- [What is expected] Give back the data in full. Leave nothing out.

***** Dataset section

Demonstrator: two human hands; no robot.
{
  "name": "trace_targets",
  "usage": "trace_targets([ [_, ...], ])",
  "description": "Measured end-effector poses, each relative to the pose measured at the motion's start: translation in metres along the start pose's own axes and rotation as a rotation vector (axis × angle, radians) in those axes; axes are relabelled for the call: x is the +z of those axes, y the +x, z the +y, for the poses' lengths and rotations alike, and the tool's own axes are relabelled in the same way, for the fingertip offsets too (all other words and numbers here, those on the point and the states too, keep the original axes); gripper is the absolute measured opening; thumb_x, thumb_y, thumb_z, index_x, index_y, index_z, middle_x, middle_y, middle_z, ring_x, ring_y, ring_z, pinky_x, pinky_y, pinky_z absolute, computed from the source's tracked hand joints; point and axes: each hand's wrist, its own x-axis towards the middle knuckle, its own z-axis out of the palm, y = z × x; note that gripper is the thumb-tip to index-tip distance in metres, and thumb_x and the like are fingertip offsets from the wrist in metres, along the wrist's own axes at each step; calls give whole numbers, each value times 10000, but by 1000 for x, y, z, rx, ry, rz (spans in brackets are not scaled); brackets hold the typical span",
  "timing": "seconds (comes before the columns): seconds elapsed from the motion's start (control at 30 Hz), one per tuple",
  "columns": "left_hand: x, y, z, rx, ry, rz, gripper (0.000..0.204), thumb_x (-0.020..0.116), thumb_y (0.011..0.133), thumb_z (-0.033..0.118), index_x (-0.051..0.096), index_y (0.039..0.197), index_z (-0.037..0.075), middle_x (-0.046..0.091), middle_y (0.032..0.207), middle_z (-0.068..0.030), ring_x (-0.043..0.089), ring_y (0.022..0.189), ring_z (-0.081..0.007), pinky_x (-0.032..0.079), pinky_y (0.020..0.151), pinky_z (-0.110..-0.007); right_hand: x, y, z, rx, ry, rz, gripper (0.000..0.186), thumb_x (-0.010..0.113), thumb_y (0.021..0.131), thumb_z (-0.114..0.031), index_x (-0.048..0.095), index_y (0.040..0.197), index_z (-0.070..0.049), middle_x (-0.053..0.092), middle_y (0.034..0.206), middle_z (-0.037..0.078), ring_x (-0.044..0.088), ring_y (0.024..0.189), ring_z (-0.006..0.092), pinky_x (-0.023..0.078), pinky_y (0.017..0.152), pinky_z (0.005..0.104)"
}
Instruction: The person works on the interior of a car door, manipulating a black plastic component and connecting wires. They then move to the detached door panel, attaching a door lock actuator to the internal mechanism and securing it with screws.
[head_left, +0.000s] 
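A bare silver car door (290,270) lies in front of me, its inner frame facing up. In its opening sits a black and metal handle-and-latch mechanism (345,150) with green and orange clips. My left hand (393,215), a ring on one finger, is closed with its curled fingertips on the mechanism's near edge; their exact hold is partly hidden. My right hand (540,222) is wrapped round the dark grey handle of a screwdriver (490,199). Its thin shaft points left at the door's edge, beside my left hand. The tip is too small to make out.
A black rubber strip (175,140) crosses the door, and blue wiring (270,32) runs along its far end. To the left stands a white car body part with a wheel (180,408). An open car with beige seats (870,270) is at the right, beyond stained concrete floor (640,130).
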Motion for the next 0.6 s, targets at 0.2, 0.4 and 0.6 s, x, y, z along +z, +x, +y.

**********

- [Result for this task]
Demonstrator: two human hands; no robot.
{
  "name": "trace_targets",
  "usage": "trace_targets([ [_, ...], ])",
  "description": "Measured end-effector poses, each relative to the pose measured at the motion's start: translation in metres along the start pose's own axes and rotation as a rotation vector (axis × angle, radians) in those axes; axes are relabelled for the call: x is the +z of those axes, y the +x, z the +y, for the poses' lengths and rotations alike, and the tool's own axes are relabelled in the same way, for the fingertip offsets too (all other words and numbers here, those on the point and the states too, keep the original axes); gripper is the absolute measured opening; thumb_x, thumb_y, thumb_z, index_x, index_y, index_z, middle_x, middle_y, middle_z, ring_x, ring_y, ring_z, pinky_x, pinky_y, pinky_z absolute, computed from the source's tracked hand joints; point and axes: each hand's wrist, its own x-axis towards the middle knuckle, its own z-axis out of the palm, y = z × x; note that gripper is the thumb-tip to index-tip distance in metres, and thumb_x and the like are fingertip offsets from the wrist in metres, along the wrist's own axes at each step; calls give whole numbers, each value times 10000, but by 1000 for x, y, z, rx, ry, rz (spans in brackets are not scaled); brackets hold the typical span",
  "timing": "seconds (comes before the columns): seconds elapsed from the motion's start (control at 30 Hz), one per tuple",
  "columns": "left_hand: x, y, z, rx, ry, rz, gripper (0.000..0.204), thumb_x (-0.020..0.116), thumb_y (0.011..0.133), thumb_z (-0.033..0.118), index_x (-0.051..0.096), index_y (0.039..0.197), index_z (-0.037..0.075), middle_x (-0.046..0.091), middle_y (0.032..0.207), middle_z (-0.068..0.030), ring_x (-0.043..0.089), ring_y (0.022..0.189), ring_z (-0.081..0.007), pinky_x (-0.032..0.079), pinky_y (0.020..0.151), pinky_z (-0.110..-0.007); right_hand: x, y, z, rx, ry, rz, gripper (0.000..0.186), thumb_x (-0.010..0.113), thumb_y (0.021..0.131), thumb_z (-0.114..0.031), index_x (-0.048..0.095), index_y (0.040..0.197), index_z (-0.070..0.049), middle_x (-0.053..0.092), middle_y (0.034..0.206), middle_z (-0.037..0.078), ring_x (-0.044..0.088), ring_y (0.024..0.189), ring_z (-0.006..0.092), pinky_x (-0.023..0.078), pinky_y (0.017..0.152), pinky_z (0.005..0.104)"
}
Instruction: The person works on the interior of a car door, manipulating a black plastic component and connecting wires. They then move to the detached door panel, attaching a door lock actuator to the internal mechanism and securing it with screws.
[head_left, +0.000s] 
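A bare silver car door (290,270) lies in front of me, its inner frame facing up. In its opening sits a black and metal handle-and-latch mechanism (345,150) with green and orange clips. My left hand (393,215), a ring on one finger, is closed with its curled fingertips on the mechanism's near edge; their exact hold is partly hidden. My right hand (540,222) is wrapped round the dark grey handle of a screwdriver (490,199). Its thin shaft points left at the door's edge, beside my left hand. The tip is too small to make out.
A black rubber strip (175,140) crosses the door, and blue wiring (270,32) runs along its far end. To the left stands a white car body part with a wheel (180,408). An open car with beige seats (870,270) is at the right, beyond stained concrete floor (640,130).
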Motion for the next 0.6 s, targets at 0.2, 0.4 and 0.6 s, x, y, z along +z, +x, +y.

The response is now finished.